ODF was designed by the Organization for the Advancement of Structured Information Standards (OASIS) consortium to be that set of formats in 2005, and was only derailed by an intense and deeply corrupt effort by Microsoft. It's incredibly sad that we've had to wait for almost a decade for governments to finally start the transition.

Comment Re:Too long (Score 5, Insightful) 161

No wonder none of that stuff happened - no one read past the first page and a half.

No. Just no. That's pure and slick as goose fat spin control. Businesses simply don't work that way.

That stuff didn't happen because Microsoft decided to spend the next decade and a half focused on embracing, extending and extinguishing or just f***ing killing and just f***ing burying their competitors instead of making good products.

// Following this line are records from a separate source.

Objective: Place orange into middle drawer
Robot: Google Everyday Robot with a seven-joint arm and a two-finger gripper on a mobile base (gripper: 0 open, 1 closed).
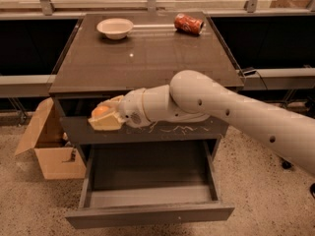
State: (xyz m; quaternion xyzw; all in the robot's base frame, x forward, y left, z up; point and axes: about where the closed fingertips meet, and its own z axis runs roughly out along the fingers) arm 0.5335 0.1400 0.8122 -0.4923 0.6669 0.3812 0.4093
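Up above middle drawer [147,213], gripper [102,120] with orange [100,111]

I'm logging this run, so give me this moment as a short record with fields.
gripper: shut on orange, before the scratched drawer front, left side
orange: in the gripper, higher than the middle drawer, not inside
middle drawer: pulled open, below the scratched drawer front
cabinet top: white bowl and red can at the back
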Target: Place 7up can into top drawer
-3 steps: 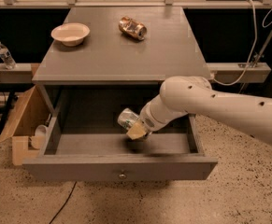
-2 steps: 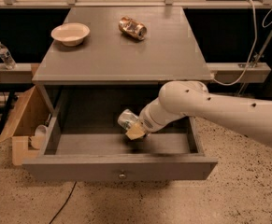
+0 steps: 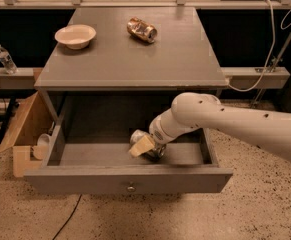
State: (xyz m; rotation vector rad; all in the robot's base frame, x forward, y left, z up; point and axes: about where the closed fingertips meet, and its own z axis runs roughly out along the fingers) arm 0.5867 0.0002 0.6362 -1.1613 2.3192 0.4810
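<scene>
Tool first: mine is down inside the top drawer, closed around the 7up can, slightly right of the drawer's middle. I cannot tell whether the can touches the drawer floor. My white arm reaches in from the right. The grey table stands above, and the drawer is pulled out toward the near side. A cardboard box sits on the floor at left. On the table's far part are a bowl to the left and a copper can lying on its side near the middle.
</scene>
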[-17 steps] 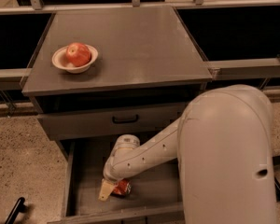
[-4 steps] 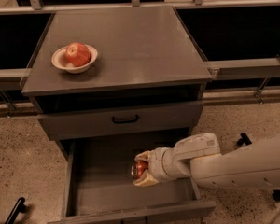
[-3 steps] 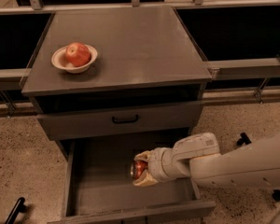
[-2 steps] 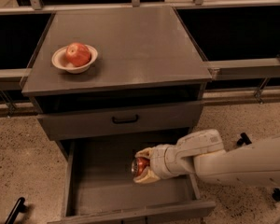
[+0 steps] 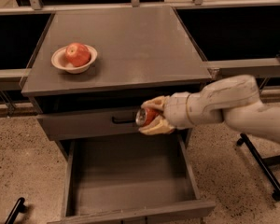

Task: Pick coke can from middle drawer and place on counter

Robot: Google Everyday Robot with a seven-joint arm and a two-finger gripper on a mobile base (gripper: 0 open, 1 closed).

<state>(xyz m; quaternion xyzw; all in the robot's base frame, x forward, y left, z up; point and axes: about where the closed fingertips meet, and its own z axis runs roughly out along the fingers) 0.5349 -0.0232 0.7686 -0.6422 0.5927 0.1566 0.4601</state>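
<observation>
lab-like room: speckled floor, grey drawer cabinet; tool above open drawer.

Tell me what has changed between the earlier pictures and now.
The gripper, shut on the small red coke can, lifted it off the floor of the wide grey middle drawer. It now holds the can in front of the grey drawer front with the black handle, below the flat grey counter. Unchanged: the drawer is open, and the red apple sits in its white bowl.
</observation>
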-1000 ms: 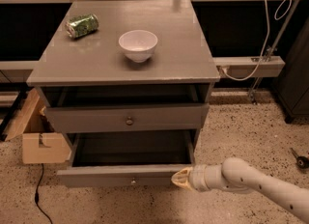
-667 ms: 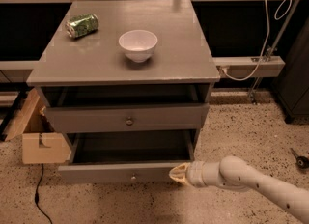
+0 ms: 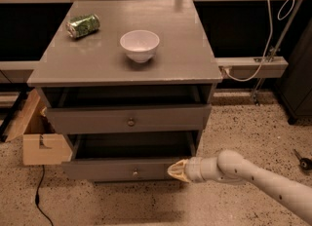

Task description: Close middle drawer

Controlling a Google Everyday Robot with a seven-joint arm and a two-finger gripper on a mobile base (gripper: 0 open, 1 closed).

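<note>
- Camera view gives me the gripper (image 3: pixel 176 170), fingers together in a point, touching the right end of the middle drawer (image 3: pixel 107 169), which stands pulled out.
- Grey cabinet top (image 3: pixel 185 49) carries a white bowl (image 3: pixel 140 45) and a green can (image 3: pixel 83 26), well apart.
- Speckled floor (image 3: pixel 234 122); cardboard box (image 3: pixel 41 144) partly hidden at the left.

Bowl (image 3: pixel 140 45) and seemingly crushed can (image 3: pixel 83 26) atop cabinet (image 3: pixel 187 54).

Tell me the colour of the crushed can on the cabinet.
Green crushed can, camera view; gripper at the grey wooden middle drawer.
</note>
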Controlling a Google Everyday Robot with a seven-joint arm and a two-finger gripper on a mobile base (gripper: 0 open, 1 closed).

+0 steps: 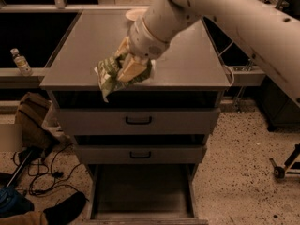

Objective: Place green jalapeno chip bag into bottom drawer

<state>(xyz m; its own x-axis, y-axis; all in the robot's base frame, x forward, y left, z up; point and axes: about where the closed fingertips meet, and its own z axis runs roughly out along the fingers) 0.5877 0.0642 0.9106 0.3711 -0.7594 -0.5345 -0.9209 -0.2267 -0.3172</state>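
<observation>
My gripper (125,65) is shut on the green jalapeno chip bag (108,77), a crumpled green foil bag with pale print. It holds the bag in the air above the front edge of the grey cabinet top (187,64), left of centre. The bag hangs down to the lower left of the tan fingers (132,68). The bottom drawer (140,191) is pulled out below, a wide shallow tray with a dark floor, and nothing shows in it. The two drawers above it, with black handles (138,121), are shut.
A white bowl (135,14) stands at the back of the cabinet top, partly behind my arm. A plastic bottle (20,62) stands on the ledge at left. A bag, cables and a shoe (65,208) lie on the floor at left. A wheeled stand (286,165) is at right.
</observation>
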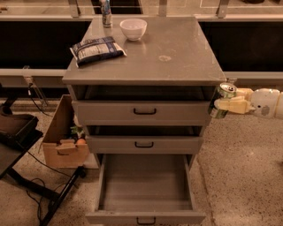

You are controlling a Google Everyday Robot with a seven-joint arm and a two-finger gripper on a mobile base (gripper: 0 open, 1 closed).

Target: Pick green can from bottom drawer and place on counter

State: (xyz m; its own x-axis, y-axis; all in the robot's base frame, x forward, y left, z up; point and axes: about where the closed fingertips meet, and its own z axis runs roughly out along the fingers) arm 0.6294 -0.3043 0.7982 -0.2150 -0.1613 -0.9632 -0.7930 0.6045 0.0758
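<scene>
My gripper [223,104] reaches in from the right and is shut on the green can [221,99], a small can with dark green sides and a silver top. It holds the can tilted beside the cabinet's right edge, level with the top drawer and just below the counter [177,48]. The bottom drawer [146,190] is pulled open and its grey floor is bare.
On the counter lie a dark snack bag [96,49], a white bowl [133,28] and a slim blue-white can [105,13] at the back. A cardboard box [64,139] stands on the floor left of the cabinet, with a black stand [22,145] further left.
</scene>
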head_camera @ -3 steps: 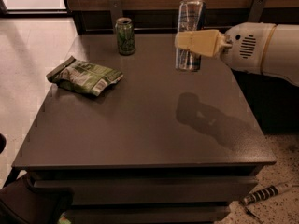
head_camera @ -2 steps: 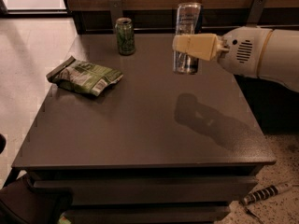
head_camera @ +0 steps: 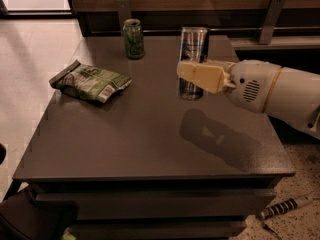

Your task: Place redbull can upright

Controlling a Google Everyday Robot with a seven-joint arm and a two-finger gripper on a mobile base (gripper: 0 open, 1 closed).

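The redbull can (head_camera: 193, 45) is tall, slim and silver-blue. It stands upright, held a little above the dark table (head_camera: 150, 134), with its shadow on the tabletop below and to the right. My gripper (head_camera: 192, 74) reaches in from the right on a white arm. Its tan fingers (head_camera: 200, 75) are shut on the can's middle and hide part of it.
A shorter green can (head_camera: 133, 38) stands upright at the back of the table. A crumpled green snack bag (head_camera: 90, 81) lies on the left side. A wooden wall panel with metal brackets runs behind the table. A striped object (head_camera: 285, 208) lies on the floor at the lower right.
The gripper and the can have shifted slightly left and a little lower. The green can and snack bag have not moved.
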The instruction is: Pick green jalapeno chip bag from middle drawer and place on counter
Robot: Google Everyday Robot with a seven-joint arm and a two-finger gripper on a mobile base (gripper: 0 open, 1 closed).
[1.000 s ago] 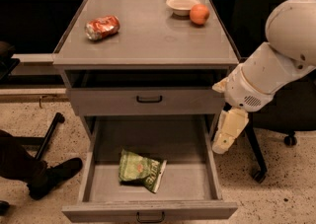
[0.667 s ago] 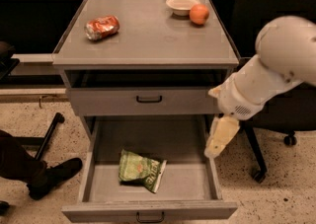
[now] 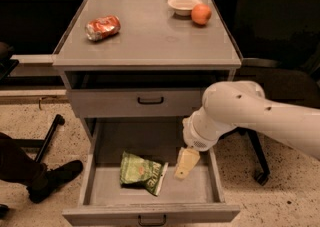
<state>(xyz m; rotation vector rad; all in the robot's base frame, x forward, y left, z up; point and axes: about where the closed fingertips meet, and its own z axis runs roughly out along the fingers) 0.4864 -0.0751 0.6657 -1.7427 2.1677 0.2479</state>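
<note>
On the floor, far left: a dark shoe [image 3: 54, 178] on speckled flooring; a black chair leg [image 3: 47, 138] beside the cabinet
Soda can [image 3: 102, 27]: dented, red-orange, lying on its side at the left of the counter
Counter [image 3: 150, 41]: flat grey cabinet top with a thin raised rim
Upper drawer [image 3: 115, 103]: closed; grey front with a black handle [image 3: 150, 100]
Middle drawer [image 3: 107, 191]: pulled out below the upper drawer; plain grey floor, low front panel
Green jalapeno chip bag [image 3: 141, 172]: lying flat on the drawer floor, left of centre; wrinkled, white end strip pointing right towards the gripper
Gripper [image 3: 186, 163]: cream-coloured, tilted down into the drawer; just beside the bag's right end, a narrow gap showing between them; holding nothing; whether it is spread or closed cannot be told
Bowl [image 3: 184, 4]: white, at the counter's back right
Orange [image 3: 201, 14]: touching or just beside the bowl's right side
Arm [image 3: 250, 113]: white, reaching in from the right
Office chair [image 3: 280, 46]: black, right of the cabinet
</note>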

With toxic corporate citizenship at their heart, they stacked standards committees instead of making a better Office product. When online security and malware became a problem, instead of improving and securing their colander-like OS they funded a feral and failing software company to attack a community-built competitor. When that failed, they wielded 235 patents as a FUD-bludgeon, and sold more to a 3rd party patent troll. When it became clear they couldn't compete in the mobile space, they used some questionable patents to extort money from manufacturers using a competing OS. Their customers suffered high costs and poor products because, whenever possible, they chose to litigate instead of innovate.

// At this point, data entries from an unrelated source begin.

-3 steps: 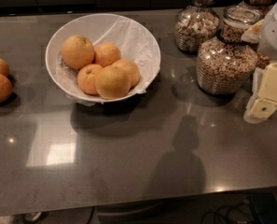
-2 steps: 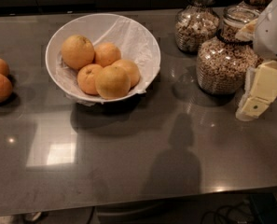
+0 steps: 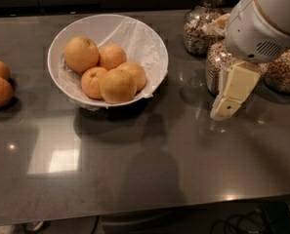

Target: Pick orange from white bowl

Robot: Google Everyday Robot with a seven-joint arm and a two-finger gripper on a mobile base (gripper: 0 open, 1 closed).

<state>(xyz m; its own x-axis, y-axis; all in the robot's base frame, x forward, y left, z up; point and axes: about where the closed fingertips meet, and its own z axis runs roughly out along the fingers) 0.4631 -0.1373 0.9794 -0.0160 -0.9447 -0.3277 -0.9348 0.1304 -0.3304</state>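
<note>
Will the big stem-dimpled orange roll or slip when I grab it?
Probably rolls: the orange is round and leans on smaller fruits. Its dull skin should give grip. The crinkled plastic liner of the white bowl may let it slide. The gripper hangs right of the bowl, by the jars.

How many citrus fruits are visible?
7: five in the white bowl, the orange rear-left; two on the counter, far left. More may hide beneath. Gripper right, by jars.
</note>
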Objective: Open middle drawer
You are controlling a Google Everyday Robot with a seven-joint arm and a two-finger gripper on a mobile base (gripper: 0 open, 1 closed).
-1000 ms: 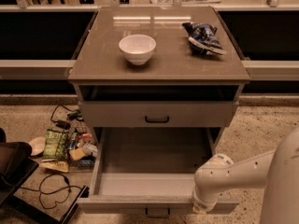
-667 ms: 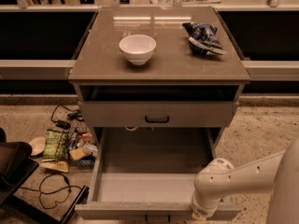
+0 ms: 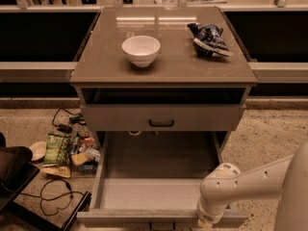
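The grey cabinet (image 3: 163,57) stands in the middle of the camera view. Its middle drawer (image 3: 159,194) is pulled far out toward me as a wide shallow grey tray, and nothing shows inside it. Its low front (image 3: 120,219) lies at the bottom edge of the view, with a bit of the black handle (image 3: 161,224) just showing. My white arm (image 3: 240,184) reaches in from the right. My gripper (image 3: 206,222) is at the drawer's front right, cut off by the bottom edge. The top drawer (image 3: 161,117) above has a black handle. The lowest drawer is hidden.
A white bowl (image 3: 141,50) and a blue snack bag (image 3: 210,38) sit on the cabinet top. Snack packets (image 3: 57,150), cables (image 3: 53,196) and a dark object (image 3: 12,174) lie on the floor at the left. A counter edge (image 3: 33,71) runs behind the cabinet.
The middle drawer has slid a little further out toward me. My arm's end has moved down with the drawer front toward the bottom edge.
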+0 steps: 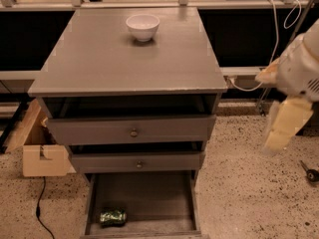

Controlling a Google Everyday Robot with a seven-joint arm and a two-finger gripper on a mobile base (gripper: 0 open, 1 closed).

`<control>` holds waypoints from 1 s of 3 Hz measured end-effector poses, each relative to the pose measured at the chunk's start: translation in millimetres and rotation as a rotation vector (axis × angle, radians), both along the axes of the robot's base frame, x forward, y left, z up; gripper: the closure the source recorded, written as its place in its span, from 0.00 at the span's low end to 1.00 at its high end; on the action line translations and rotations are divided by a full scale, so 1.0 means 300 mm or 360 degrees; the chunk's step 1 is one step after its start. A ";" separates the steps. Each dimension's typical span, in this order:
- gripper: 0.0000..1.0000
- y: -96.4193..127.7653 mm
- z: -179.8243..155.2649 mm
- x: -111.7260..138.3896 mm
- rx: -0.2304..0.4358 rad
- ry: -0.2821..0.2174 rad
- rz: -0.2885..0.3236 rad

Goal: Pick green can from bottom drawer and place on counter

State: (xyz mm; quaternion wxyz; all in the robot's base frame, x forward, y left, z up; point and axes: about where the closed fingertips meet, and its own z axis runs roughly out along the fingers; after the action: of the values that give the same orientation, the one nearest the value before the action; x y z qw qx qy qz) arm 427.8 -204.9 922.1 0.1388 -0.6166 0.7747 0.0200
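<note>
The counter [124,68] bears a white bowl [143,26]; the gripper [281,128] hangs beyond its edge.

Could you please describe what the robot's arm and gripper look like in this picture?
The arm is a bulky, rounded white shell at the right edge of the view, with a few dark slits on its side and a tan patch at its left end. Below it hangs the gripper, a pale cream, blocky piece, off to the right of the counter.
</note>
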 end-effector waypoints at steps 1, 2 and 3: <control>0.00 0.059 -0.254 -0.070 0.0185 0.0165 0.0057; 0.00 0.148 -0.519 -0.177 0.0429 0.0365 0.0049; 0.00 0.160 -0.574 -0.223 0.0445 0.0435 0.0041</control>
State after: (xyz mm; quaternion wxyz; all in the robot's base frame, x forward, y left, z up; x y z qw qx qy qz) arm 360.8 -156.9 749.8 0.1164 -0.5927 0.7681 0.2126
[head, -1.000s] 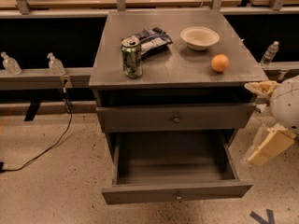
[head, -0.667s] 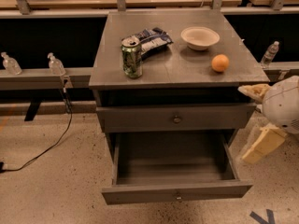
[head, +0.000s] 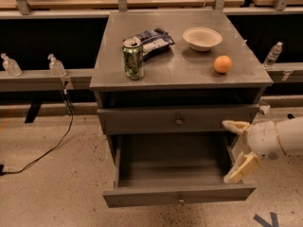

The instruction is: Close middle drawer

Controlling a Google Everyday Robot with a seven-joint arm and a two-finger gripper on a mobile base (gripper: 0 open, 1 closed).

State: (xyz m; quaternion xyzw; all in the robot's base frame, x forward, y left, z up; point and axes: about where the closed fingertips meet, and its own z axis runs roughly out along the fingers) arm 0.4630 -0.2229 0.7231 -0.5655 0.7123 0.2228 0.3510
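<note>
The middle drawer (head: 179,198) is a grey metal tray pulled far out of the grey cabinet (head: 180,74), with a low wide front panel and a small round knob at its centre. Its tray is empty. Above it a closed drawer (head: 179,121) with a round knob sits flush. My gripper (head: 238,148) comes in from the right edge, beside the right wall of the open drawer and a little behind its front panel. It is open, with one cream finger high and one low, and it holds nothing.
On the cabinet top stand a green can (head: 133,58), a dark snack bag (head: 152,39), a white bowl (head: 202,38) and an orange (head: 222,64). Clear bottles (head: 56,66) sit on a rail at the left, one bottle (head: 273,55) at the right. A black cable (head: 47,150) lies on the floor at the left.
My gripper has moved left and slightly down, closer to the right side of the open drawer. The drawer has not moved.
</note>
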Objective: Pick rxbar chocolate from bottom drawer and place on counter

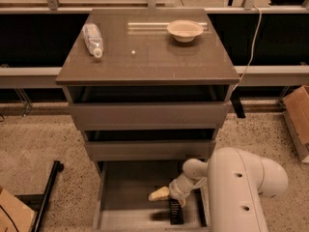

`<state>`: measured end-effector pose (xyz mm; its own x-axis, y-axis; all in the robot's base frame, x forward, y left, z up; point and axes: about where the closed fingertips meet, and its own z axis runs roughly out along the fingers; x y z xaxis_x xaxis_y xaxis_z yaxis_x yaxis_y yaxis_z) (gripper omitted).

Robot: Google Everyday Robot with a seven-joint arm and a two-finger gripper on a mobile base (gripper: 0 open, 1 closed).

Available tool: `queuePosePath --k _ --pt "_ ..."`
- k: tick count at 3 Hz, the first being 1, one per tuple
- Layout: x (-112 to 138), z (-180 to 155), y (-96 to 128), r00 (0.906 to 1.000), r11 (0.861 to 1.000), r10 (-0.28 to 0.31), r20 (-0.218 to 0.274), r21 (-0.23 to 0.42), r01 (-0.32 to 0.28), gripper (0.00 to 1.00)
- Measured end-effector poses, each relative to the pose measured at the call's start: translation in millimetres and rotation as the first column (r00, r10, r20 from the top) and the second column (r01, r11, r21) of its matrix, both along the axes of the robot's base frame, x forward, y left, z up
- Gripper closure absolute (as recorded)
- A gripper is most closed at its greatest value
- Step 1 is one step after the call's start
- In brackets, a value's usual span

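The counter [145, 62] carried one bowl [185, 30] and one clear bottle [92, 39] but no bar, so the placing was all left to do. Of the three drawers, the bottom drawer [128, 192] stood pulled well out. The single white arm [241, 187] reached into it, and the tool [159, 194] hung low over the drawer floor, just beside the one rxbar chocolate [176, 211], which lay flat toward the front right. Whether the tool was apart or together could not be told. The bar looked ungrasped, so the pick-up seemingly remained.
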<state>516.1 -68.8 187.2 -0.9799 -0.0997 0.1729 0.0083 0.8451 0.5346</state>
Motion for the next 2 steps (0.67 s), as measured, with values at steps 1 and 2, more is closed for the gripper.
queuePosePath --k 1,2 --pt "0 -15 -2 0.9996 1.000 -0.021 -0.021 0.009 0.021 0.00" --pt "1 -31 -7 0.9981 0.999 -0.046 -0.042 0.017 0.046 0.00"
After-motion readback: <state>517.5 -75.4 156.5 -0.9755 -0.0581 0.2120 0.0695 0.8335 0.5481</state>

That's why they now have 14% market share and are laying off thousands of workers. As soon as there were viable alternatives, ex-Microsoft customers fled to them in droves.

Comment Re:Could it be Micro$oft ... (Score 5, Informative) 112

Does the thing run only on Windoze 8 ?

Window anyway.

It's a VB6 program running on a single PC, supposedly for security reasons. The system is highly manual and failure prone enough that they're probably too embarrassed to release the code.

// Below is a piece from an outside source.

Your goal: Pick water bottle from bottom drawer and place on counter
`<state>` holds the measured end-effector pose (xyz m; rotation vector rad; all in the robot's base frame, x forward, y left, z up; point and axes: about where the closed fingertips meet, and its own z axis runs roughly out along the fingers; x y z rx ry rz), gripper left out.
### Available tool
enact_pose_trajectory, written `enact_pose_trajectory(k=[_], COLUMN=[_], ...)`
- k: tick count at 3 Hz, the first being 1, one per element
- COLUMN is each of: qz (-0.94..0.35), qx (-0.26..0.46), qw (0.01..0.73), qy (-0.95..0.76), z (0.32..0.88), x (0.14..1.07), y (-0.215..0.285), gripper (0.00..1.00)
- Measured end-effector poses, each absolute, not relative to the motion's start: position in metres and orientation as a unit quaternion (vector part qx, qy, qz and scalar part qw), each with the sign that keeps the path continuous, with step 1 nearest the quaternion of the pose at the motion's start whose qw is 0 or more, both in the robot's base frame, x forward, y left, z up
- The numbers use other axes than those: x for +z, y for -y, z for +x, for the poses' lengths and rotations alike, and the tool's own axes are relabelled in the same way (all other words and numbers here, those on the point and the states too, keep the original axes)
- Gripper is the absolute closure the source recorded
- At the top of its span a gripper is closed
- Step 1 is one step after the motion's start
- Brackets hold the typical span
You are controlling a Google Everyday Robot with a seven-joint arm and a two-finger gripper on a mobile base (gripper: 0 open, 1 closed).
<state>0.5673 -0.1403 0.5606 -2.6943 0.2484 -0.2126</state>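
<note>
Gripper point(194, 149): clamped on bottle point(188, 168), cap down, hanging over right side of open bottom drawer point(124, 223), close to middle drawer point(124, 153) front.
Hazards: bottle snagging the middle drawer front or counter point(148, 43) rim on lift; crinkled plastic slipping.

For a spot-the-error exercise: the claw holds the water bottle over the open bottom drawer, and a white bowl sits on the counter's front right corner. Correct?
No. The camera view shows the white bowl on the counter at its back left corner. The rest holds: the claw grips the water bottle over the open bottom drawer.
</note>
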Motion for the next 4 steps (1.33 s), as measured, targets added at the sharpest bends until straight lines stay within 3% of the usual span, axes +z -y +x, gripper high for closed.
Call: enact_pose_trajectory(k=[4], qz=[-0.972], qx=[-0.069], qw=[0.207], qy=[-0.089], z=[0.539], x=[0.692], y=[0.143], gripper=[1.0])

The system was developed internally by the AEC in 2001, when an upgrade to Windows 2000 rendered an existing COBOL-based application the commission was using to tally-up union elections incompatible with its standard operating environment. It was re-written as a Microsoft Visual Basic application and runs on Microsoft SQL.

http://www.itnews.com.au/News/...
http://www.crikey.com.au/2013/...

Comment Re: Sue them for all they're worth (Score 1) 495

Actually, I read that the proceedings were _ex-parte_ ... No-IP wasn't even informed that there were any proceedings. Consequently they had zero chance to defend against this forfeiture. And that's exactly how Microsoft wanted it. There's more going on here than malware. My guess is that Microsoft's big media buddies want to use Microsoft as a front for domain seizures under cover of "protecting the public", without having to get their hands dirty or take any PR hits.

Comment Re:Political/Moral (Score 4, Interesting) 305

I knew the shit would hit the fan. All those experts are either complete, utter fools - or they were outright lying to all of us!

They were lying.

Like many aspects of the DotCom bubble before it, the housing bubble was thoroughly well understood and predicted by pretty much every observer (and discussed as such by those with integrity). The only people who said otherwise were those who were participating for their own benefit, and who well understood the risk to themselves of prematurely bursting their giant Ponzi scheme.

Similar liars will crawl out of the woodwork to pump up the next bubble too, I'm sure.